Pero tal vez exijo mucho -uno vive siempre equivocado- y todas las preguntas se
resuman, al cabo, en la gran pregunta del clásico: ¿acaso hubo alguna vez once mil
vírgenes? Disculpen la ironía, pero de lo que no me cabe duda es de que de la
respuesta que obtengamos a estos interrogantes (y aún de otros muchos que me dejo
en el tintero por falta de espacio u oportunidad) o, mejor, de la capacidad que
tengamos para eliminar de nuestro panorama literario preguntas de este jaez,
dependerán en buena medida los frutos futuros de nuestra poesía y narrativa.
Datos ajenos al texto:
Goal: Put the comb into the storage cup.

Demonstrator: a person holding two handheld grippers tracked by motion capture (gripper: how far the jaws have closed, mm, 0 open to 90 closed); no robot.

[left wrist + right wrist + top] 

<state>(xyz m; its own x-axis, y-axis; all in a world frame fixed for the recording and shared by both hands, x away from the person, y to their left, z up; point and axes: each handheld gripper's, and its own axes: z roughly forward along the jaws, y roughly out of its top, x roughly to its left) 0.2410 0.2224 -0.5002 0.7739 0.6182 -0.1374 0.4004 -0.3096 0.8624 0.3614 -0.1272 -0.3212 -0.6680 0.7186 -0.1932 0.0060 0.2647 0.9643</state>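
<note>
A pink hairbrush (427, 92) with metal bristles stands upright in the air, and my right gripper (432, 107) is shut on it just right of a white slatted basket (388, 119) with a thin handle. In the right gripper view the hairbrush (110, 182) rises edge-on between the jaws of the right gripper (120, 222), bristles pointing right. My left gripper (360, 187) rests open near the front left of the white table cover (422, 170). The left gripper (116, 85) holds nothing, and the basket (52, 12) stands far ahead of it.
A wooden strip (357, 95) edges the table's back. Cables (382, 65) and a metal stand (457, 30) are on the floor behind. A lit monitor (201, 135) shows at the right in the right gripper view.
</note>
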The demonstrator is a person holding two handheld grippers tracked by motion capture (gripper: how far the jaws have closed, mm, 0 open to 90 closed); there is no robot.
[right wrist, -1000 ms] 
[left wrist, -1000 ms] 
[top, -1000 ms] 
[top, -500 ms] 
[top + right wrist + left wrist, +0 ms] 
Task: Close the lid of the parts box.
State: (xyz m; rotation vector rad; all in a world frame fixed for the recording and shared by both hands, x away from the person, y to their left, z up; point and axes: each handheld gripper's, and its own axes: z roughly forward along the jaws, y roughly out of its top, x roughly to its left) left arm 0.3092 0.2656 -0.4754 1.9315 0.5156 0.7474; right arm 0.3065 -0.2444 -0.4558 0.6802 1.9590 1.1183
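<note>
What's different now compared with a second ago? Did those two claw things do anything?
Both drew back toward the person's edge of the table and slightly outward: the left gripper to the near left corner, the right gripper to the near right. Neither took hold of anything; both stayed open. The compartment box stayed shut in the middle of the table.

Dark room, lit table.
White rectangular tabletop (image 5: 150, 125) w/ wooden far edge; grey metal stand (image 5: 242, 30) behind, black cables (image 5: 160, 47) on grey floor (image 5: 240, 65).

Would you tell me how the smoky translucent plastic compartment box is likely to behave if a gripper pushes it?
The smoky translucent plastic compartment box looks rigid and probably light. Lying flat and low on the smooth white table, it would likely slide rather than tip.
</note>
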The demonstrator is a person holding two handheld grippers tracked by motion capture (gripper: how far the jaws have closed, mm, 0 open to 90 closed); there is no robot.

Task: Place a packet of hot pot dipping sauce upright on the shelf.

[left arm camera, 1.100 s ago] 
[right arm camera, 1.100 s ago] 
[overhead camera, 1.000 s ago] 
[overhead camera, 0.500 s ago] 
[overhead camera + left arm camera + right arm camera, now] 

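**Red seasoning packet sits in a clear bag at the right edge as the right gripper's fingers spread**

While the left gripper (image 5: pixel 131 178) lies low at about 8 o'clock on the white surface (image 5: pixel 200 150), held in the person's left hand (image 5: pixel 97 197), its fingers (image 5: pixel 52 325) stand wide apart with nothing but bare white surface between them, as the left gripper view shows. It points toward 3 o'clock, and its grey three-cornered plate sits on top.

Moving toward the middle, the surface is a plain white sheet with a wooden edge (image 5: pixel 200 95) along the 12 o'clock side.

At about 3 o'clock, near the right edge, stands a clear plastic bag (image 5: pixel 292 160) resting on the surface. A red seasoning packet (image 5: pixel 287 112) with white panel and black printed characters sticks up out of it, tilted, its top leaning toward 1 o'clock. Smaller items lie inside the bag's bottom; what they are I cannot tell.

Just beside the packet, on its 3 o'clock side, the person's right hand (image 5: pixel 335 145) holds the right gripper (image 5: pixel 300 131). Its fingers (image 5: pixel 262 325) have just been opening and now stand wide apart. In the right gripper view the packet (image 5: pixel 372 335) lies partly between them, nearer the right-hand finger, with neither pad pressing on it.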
Aunque
bien es cierto que, después de todo -de tanto y de tan poco- si hablamos de creación
artística sobran los plurales, o sea, el “nos” y el “nuestro”, porque toda obra de arte
que merezca el calificativo de tal nace de la más extrema soledad y del silencio más
hondo, y nunca es producto de un deseo -por noble que éste sea- sino del esfuerzo y
del talento.
Post scriptum: Haría mal si no dedicase unas últimas palabras o responso final al
pariente más pobre de la familia de los “creadores literarios”, esto es, la escritura
dramática, o sea, el teatro. Y digo que es nuestro pariente pobre, menesteroso incluso,
porque si en tradición narrativa flojeamos bastante, lo de nuestro teatro es un mutis
por el foro en toda regla desde tiempos inmemoriales. Si obviamos las ya antiguas y
esporádicas incursiones en el género de Federico Muelas, Carlos de la Rica o Enrique
Trigal, o las un poco más recientes de nuestros actores Teófilo Calle y Gerardo Malla,
observaremos que, en lo tocante a escritura dramática (añádase también, si se quiere,
el guión cinematográfico) Cuenca se asemeja, más que a otra cosa, a un escenario
vacío. Y es que Cuenca, en El gran teatro del mundo, por más que tenga dedicada
una de sus calles principales a Calderón de la Barca, no deja de ser un figurante. O un
meritorio. O un secundario con frase. Y no es poco.